# NLP Miniproject

### Comprehensive Answer Evaluation system
**- Bodhisatya Ghosh (2021700026)** \
**- Anish Gade (2021700022)**

In [11]:
from functions import *

**Sytem inputs**

- Evaluation type
    - Subjective
    - Keyword based
- Synpotic Answer
- Submitted answer
- Maximum marks

### Functions used

<em><b>Evaluation function:</b></em>

    def evaluate(evaluation: str, synoptic: list[str] | str, submitted: str, marks: int):
    score_factor = None     
        
        if(evaluation == 'keyword'):
            score_factor = keyphrase_match_score(synoptic.split(','),submitted)
        
        elif(evaluation == 'subjective'):
            score_factor = get_similiarity(synoptic, submitted)

        return marks * score_factor

* Evaluates answer based on mentioned method
* Returns score out of maximum score 

<em><b>Keyword matching:</b></em>

    def keyphrase_match_score(list_of_key_phrases: list[str], answer: str):
        nlp = spacy.load('en_core_web_sm')
        answer = clean_text(answer)
        score = 0
        
        for phrase in list_of_key_phrases:
            phrase = clean_text(phrase)

            m_tool = Matcher(nlp.vocab)

            vocab = [{'LOWER':word} for word in phrase.split()]
            m_tool.add('matcher',[vocab,])
            sentence = nlp(answer)
            if len(m_tool(sentence)) > 0:
                score+=1


        return score/len(list_of_key_phrases)

* Takes all given synoptic keyphrases and uses Regular Expression to clean keyphrases
* Create a PhraseMatcher object from SpaCy
* Match phrases with submitted answer to check for number of phrases matched out of total needed phrases
* Returns ratio of number of phrases matched to total needed phrases

<em><b>Similiarity matching:</b></em>

    def get_similiarity(synoptic, answer):
        sentences =[synoptic, answer]
        model = SentenceTransformer('sentence-transformers/paraphrase-multilingual-MiniLM-L12-v2')
        embeddings = model.encode(sentences)
        similiarity = cosine_similarity(embeddings[0].reshape(1,-1),embeddings[1].reshape(1,-1))

        return similiarity[0][0]

* Takes all given synoptic model answer and submitted answer 
* Create a SentenceTransformer Object that uses 'paraphrase-multilingual-MiniLM-L12-v2'
* Encode sentences into feature vectors as trained by the model to acquire embeddings
* Returns cosine similiarity between model answer and submitted answers' feature vector embeddings as ametric of similiarity

SentenceTransformer( \
&nbsp;(0): Transformer({'max_seq_length': 128, 'do_lower_case': False}) with Transformer model: BertModel \
&nbsp;(1): Pooling({'word_embedding_dimension': 384, 'pooling_mode_cls_token': False, 'pooling_mode_mean_tokens': True, 'pooling_mode_max_tokens': False, 'pooling_mode_mean_sqrt_len_tokens': False})
)


## Sample question and answer

#### What are the main causes of climate change, and what can be done to mitigate its effects?

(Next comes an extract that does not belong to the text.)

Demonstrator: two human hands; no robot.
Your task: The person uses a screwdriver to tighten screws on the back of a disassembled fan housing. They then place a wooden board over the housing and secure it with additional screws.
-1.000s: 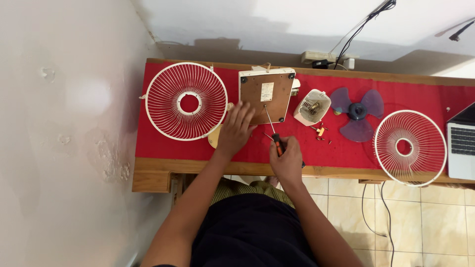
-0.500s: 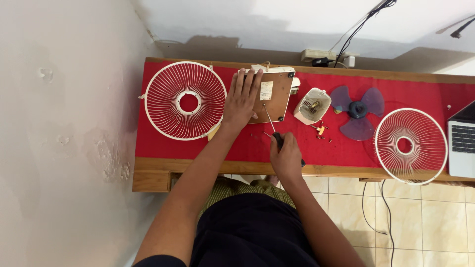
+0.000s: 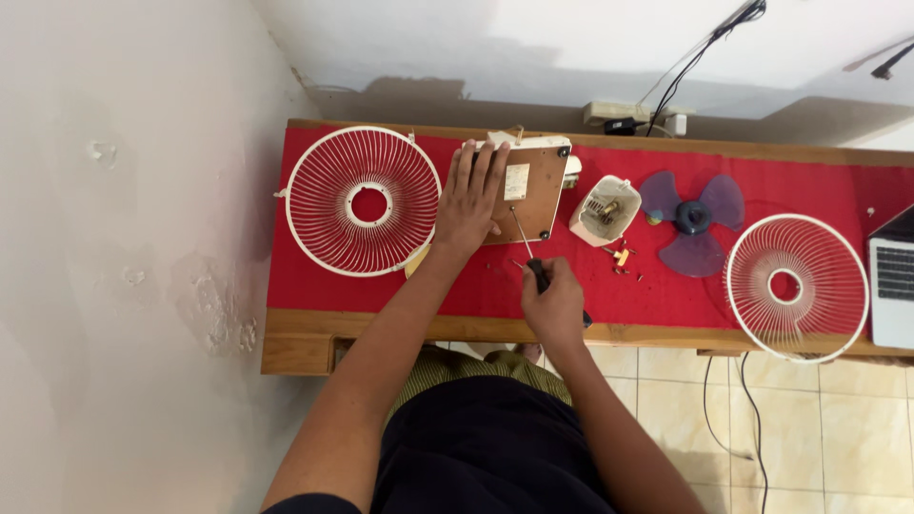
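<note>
Brown fan base panel (image 3: pixel 531 195), upper centre, is pressed by spread left hand (image 3: pixel 468 202); screwdriver (image 3: pixel 529 255) is gripped in closed right hand (image 3: pixel 554 305).

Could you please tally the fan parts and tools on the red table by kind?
Grilles: 2
Blade: 1
Motor housing: 1
Brown base: 1, under the left hand
Screwdriver: 1, in the right hand
Laptop: 1
Total: 7

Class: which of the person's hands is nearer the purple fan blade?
Right. The right hand grips a screwdriver left of the fan blade; the left hand lies farther left.
</note>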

**Synoptic:** Climate change is primarily caused by human activities such as burning fossil fuels, deforestation, and industrial processes, which release greenhouse gases like carbon dioxide and methane into the atmosphere. These gases trap heat, leading to global warming and subsequent climate disruptions. To mitigate its effects, a multifaceted approach is necessary. This includes transitioning to renewable energy sources, implementing policies to reduce emissions, promoting afforestation and reforestation, adopting sustainable agricultural practices, enhancing energy efficiency, and encouraging international cooperation to set and achieve ambitious climate targets.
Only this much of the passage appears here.